September 23, 2025
Table of contents
After long litigation, you get a judgment. In it, the court decides that the opposing party liable is, AND your must compensate for damages. Good news, however, the judge has not yet assessed the damages themselves. For that, another trip to court is required. In the judgment, the case is in fact referred to the damage statement, as it is called. A damage state proceedings is, so to speak, the successor to the proceedings you just went through. In the damages state proceedings, the only issue is how high the damages are and whether they are the result of the other party's actions. Will you then run into another lengthy trial? And can't the opposing party then quietly start making away with its money? Lawyer collection and enforcement law Robert van Ewijk explains what you can do with a judgment in which the case has been referred to the damage state.
Once you have a judgment in which a reference to the statement of damages is made, liability is established. However, the amount of the damages is then not yet established. Nevertheless, you can then levy an attachment in execution. This seizure then in fact takes on the character of a conservatory seizure, because whatever is subject to the seizure can only be paid out once it has been established exactly how much is owed. Already in 2014, the Amsterdam Court of Appeal (ECLI:NL:GHAMS:2014:2475) that foreclosure can then still take place:
“3.7. Before discussing the grievances, the court considers that it is possible to impose an execution order in the case where (as here) it concerns a claim whose monetary amount, although not yet determined, has been ordered the debtor to pay damages to be made out in state.”
An important advantage of the attachment, is that it prevents the debtor from disposing of assets. After all, after the judgment, he knows he has to pay, but not yet how much. The risk of disposing of assets may then be present. In addition, the attachment may also act as a means of pressure, making the other party willing to enter into negotiations about voluntarily making a payment. If the attachment has hit the mark, the debtor will often be only too happy to do his best to get out of the attachment. Waiting for the judgment in a damages state proceeding, will not always be the preferred option. And if a settlement is reached, the conduct of the damages state proceedings is no longer necessary.
The main difference between an enforceable attachment based on a judgment of damages versus a judgment that does award a sum of money is that the attachment cannot be enforced. In 2017, the District Court of Amsterdam ruled(ECLI:NL:RBAMS:2017:3636):
“4.1 (...) In a case such as this, therefore, an attachment may be levied in execution, albeit that no actual enforcement of that attachment may already be effected. This gives the enforcement attachment the character of an prejudgment attachment.”
That attachment can remain in place for a long time. To begin with, it is clear from the aforementioned judgment that the damage assessment procedure does not even have to have commenced yet in order for an attachment to be possible. It may very well be, that this is waited until the judgment in which the liability has been established, force of res judicata gets. This is the case only if no legal remedies such as appeal or cassation are more open. This can take time, sometimes several years.

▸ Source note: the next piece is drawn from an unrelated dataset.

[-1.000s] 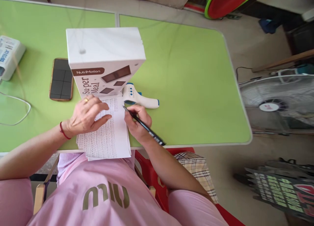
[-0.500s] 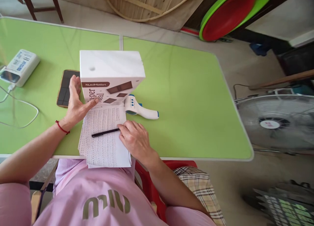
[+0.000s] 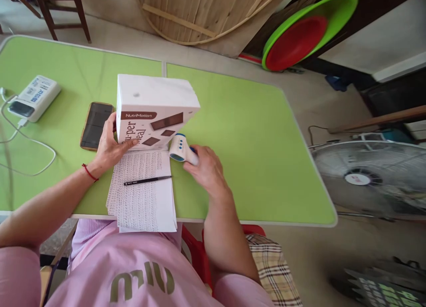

It is true that such an attachment has the character of a prejudgment attachment, but the garnishee does not enjoy the same as the prejudgment attachment. For example, it is possible to lifting of prejudgment attachment claim because the claim is unsound. That proposition is somewhat less tenable in the case of an executory seizure following a damages order. Because because liability is then already established, it is often also plausible that damages exist and thus that the claim for which attachment has been levied is sound. The Amsterdam District Court considered in the 2017 judgment just mentioned:
4.1 (...) [plaintiff sub 1] and [plaintiff sub 2] have therefore, for that reason, based their claim for the lifting of the garnishment on one of the grounds for the lifting of a garnishment, namely that summary proof of the unsoundness of the claim for which the garnishment has been levied (see article 705 paragraph 2 Rv). Assuming that the aforementioned ground for lifting would be applicable in this case, it is considered that (the existence, not the amount of) HSK's claim is not summarily unsound in the aforementioned sense. Indeed, the fact that the judge on the merits, in his judgment of February 8, 2017, held that [plaintiff sub 1] and [plaintiff sub 2] are liable for damages, to be further stated, implies that the possibility of damages is plausible.”
Do you need help or advice from a specialist in debt collection litigation and foreclosure law? Or would you like to be assisted by an expert on the damage state proceedings? Then take contact on with Lexys Lawyers.